▸ ABOUT THIS EXERCISE
Report, in full, each line of the material below in which the string "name" occurs.

▸ DATA SHOWN
..........
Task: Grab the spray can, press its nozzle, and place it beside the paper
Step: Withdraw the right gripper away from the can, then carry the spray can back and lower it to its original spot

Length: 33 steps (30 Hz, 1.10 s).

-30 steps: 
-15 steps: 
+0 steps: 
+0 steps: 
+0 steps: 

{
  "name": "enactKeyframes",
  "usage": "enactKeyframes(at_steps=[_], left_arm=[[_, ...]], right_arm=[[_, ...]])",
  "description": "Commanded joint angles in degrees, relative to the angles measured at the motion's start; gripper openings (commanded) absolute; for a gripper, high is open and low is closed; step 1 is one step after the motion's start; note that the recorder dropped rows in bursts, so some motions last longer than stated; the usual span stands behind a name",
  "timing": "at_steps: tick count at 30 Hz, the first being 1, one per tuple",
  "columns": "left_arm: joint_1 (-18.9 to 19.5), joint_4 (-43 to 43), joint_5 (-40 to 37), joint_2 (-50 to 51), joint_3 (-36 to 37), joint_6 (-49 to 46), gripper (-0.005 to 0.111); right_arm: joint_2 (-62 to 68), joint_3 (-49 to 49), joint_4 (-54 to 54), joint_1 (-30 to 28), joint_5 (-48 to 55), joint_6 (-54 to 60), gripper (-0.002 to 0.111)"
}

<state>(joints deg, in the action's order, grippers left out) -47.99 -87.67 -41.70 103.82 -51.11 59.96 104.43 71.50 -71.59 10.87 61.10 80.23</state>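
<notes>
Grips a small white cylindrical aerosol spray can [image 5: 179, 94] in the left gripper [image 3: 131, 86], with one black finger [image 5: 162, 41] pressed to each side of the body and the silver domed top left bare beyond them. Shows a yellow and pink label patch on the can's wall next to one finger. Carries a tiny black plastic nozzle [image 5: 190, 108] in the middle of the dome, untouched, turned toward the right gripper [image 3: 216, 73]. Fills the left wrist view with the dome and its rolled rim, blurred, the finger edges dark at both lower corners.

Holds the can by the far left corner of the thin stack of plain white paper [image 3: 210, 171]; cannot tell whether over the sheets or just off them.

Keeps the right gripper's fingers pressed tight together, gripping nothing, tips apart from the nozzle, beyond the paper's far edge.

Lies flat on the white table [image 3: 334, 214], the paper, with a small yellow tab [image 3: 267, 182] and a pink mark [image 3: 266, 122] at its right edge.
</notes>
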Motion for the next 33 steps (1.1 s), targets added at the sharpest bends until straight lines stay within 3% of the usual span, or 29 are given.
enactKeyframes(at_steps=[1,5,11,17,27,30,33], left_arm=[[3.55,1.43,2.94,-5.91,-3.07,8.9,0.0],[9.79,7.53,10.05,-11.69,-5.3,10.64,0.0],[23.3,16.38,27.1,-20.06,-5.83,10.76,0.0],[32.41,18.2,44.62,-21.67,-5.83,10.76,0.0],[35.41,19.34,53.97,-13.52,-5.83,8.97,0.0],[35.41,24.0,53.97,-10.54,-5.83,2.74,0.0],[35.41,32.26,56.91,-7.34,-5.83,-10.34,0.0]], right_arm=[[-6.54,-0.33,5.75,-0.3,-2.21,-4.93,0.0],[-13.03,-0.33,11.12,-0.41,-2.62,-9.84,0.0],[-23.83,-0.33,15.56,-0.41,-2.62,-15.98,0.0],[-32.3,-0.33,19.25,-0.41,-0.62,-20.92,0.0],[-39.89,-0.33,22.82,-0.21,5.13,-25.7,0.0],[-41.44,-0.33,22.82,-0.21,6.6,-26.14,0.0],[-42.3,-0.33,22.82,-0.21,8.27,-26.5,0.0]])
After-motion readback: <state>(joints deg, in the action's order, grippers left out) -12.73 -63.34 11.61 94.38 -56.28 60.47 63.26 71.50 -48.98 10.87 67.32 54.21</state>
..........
▸ WRITTEN ANSWER
  "name": "enactKeyframes",
  "description": "Commanded joint angles in degrees, relative to the angles measured at the motion's start; gripper openings (commanded) absolute; for a gripper, high is open and low is closed; step 1 is one step after the motion's start; note that the recorder dropped rows in bursts, so some motions last longer than stated; the usual span stands behind a name",

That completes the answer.